◆ Aim of the exercise:
Please give the number of lines that hold the string "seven" in the listing, without any other words.

··········

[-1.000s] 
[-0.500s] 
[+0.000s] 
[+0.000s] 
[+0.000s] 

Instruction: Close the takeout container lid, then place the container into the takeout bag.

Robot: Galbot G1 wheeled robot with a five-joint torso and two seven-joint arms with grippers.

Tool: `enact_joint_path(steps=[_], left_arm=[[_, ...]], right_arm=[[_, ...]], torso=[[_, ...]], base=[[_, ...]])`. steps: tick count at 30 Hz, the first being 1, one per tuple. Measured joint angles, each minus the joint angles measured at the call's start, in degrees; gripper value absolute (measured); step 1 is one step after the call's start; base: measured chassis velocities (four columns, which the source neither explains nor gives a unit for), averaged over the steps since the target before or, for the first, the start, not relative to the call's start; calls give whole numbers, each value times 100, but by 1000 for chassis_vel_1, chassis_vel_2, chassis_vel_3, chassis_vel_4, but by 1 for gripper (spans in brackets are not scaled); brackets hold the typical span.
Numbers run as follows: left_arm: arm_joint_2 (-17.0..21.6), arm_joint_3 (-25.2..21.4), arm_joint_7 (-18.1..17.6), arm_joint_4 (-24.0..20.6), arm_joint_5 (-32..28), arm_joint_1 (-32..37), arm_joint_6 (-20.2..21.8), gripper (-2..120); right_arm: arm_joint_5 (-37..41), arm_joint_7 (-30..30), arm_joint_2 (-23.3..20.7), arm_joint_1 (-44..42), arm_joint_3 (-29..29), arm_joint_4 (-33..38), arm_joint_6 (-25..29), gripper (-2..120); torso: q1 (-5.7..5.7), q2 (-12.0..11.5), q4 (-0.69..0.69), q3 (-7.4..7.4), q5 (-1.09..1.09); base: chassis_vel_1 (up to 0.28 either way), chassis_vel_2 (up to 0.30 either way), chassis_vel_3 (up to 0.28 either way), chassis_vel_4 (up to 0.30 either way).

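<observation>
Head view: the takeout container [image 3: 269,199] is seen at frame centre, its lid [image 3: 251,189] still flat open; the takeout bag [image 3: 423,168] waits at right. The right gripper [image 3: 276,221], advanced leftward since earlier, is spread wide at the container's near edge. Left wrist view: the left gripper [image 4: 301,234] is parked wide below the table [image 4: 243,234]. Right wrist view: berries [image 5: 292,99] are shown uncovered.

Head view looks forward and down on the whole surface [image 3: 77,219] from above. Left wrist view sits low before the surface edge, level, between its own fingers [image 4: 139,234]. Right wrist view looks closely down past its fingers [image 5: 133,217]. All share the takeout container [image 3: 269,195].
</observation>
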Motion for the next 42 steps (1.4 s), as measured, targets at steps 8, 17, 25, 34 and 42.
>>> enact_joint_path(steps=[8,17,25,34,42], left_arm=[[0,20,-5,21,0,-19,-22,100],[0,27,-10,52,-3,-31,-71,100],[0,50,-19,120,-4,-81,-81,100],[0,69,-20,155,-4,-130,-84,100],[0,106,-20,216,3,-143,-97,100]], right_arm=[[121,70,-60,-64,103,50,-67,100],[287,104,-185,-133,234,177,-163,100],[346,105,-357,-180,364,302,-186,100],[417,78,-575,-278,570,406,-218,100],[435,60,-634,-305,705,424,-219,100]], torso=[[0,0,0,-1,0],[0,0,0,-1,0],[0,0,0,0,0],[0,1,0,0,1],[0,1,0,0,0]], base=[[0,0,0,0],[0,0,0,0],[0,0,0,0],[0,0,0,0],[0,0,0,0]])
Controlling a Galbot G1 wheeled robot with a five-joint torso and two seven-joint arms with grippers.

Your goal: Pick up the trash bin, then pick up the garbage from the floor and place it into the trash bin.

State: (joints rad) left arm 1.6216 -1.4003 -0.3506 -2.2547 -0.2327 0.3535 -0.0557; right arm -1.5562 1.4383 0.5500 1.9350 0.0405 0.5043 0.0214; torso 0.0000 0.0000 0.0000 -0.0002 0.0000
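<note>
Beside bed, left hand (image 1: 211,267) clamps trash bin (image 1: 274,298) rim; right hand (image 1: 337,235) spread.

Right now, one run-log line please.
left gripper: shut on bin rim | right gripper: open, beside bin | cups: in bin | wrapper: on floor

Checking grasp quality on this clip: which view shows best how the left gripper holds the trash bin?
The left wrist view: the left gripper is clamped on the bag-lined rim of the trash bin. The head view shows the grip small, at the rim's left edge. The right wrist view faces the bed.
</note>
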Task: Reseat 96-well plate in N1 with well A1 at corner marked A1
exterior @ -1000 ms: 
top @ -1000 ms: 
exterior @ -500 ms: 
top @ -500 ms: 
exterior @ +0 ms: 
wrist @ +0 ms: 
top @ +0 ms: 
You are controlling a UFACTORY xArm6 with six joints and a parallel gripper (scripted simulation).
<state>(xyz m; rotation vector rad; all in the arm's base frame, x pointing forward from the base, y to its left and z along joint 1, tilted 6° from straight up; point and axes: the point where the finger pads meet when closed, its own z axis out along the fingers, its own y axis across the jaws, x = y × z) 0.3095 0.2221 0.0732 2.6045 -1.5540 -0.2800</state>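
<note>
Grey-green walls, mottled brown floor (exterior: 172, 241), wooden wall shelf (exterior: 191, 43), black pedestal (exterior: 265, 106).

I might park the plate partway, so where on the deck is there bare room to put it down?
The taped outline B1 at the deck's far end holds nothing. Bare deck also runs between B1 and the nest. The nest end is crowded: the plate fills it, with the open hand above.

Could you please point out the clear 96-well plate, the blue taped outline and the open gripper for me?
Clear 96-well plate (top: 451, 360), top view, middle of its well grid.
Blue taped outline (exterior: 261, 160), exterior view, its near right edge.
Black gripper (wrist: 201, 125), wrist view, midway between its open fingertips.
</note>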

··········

◆ Exercise answer:
2